Pancreatic cancer has a dismal prognosis and is highly resistant to chemotherapy. It is now known that the extensive desmoplastic reaction, principally produced by pancreatic stellate cells (PSCs), plays a role in chemoresistance via impairment of drug delivery and the formation of a hypoxic microenvironment. Interestingly despite high concentrations of cytotoxic drugs sequestered in the stromal compartment, hypoxia and low nutrient levels, PSCs thrive and proliferate. Membrane drug transporters associated with chemoresistance and cell survival are known to be altered in pancreatic cancer, yet the expression of drug transporters in PSCs and the impact of the hypoxic microenvironment on drug transporter expression in pancreatic cancer cells, have not been examined.

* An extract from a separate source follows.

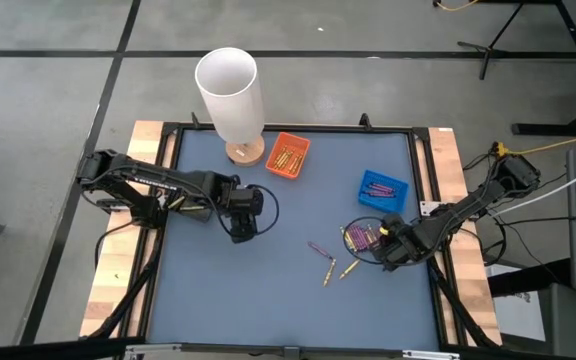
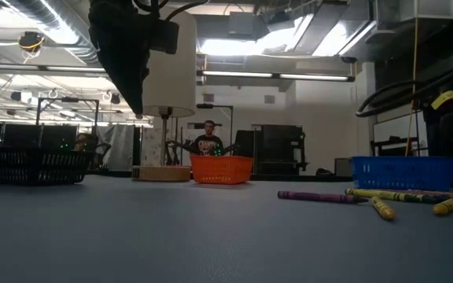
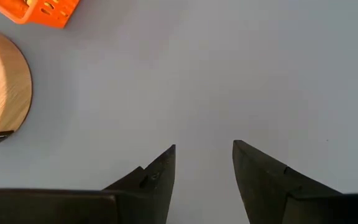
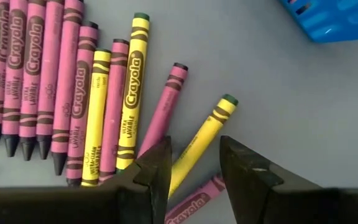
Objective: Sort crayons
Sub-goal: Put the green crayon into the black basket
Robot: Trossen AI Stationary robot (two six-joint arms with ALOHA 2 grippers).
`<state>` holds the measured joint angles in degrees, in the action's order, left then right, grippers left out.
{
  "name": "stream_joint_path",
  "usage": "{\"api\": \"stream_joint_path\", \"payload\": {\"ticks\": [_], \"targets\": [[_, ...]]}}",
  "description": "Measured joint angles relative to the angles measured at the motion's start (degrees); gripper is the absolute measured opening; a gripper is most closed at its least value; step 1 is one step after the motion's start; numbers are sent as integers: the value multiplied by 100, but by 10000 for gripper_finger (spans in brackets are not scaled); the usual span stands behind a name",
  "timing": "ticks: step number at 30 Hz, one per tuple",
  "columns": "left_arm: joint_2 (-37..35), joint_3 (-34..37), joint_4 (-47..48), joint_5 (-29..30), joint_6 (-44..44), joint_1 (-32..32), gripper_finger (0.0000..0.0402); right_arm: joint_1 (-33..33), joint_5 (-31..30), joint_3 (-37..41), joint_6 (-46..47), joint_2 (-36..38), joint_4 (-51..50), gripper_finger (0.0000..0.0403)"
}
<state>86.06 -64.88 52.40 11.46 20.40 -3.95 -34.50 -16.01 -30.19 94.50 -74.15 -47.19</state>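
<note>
The right pincer (image 1: 390, 246) hangs low over a pile of crayons (image 1: 360, 237) on the right side of the desk (image 1: 268, 290), its jaws narrowly parted and empty, with a yellow crayon (image 4: 199, 140) lying between the fingers. A few crayons lie apart nearer the middle. The left pincer (image 1: 242, 229) waits left of centre, jaws apart, holding nothing. An orange tray (image 1: 288, 155) and a blue tray (image 1: 382, 191) stand toward the back.

A lamp (image 1: 233, 100) stands at the desk's (image 1: 268, 290) far edge, a tray (image 1: 288, 155) just right of it; another tray (image 1: 382, 190) sits toward the right edge. Nearer the front — beside the right pincer (image 1: 386, 252) — lie the crayons (image 1: 360, 238), a few strays (image 1: 330, 265) left of them.
</note>
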Motion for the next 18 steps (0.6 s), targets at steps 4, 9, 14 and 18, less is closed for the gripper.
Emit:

Aims: i) To characterise the expression of drug transporters in PSCs; and ii) To investigate the effect of hypoxia on drug transporter expression in pancreatic cancer cells.
Methods: i) PSCs were isolated from surgically resected normal pancreas and pancreatic cancer tissue from human patients. ii) Pancreatic cancer cells (MiaPaCa-2) were exposed ± hypoxia for 48h. mRNA expression of 84 human drug transporter genes were analysed in PSCs and pancreatic cancer cells using a PCR Array and differentially regulated genes in PSCs were validated by real-time PCR.
Results: Comparison between normal and cancer-associated PSCs revealed 11 differentially regulated genes with functions relating to drug-resistance, nutrient uptake and survival. Additionally in pancreatic cancer cells exposed to hypoxia, 25 drug transporter genes, which may regulate pro-survival and chemoresistant mechanisms, were significantly altered.
Conclusions: Drug transporters are: i) expressed in PSCs and differentially regulated in cancer-associated PSCs compared to normal PSCs; and ii) altered in pancreatic cancer cells under hypoxic conditions.
Implication: Characterisation of expression and alterations of drug transporters in PSCs and pancreatic cancer cells has the potential to identify new therapeutic targets that may improve the clinical outcome of pancreatic cancer patients.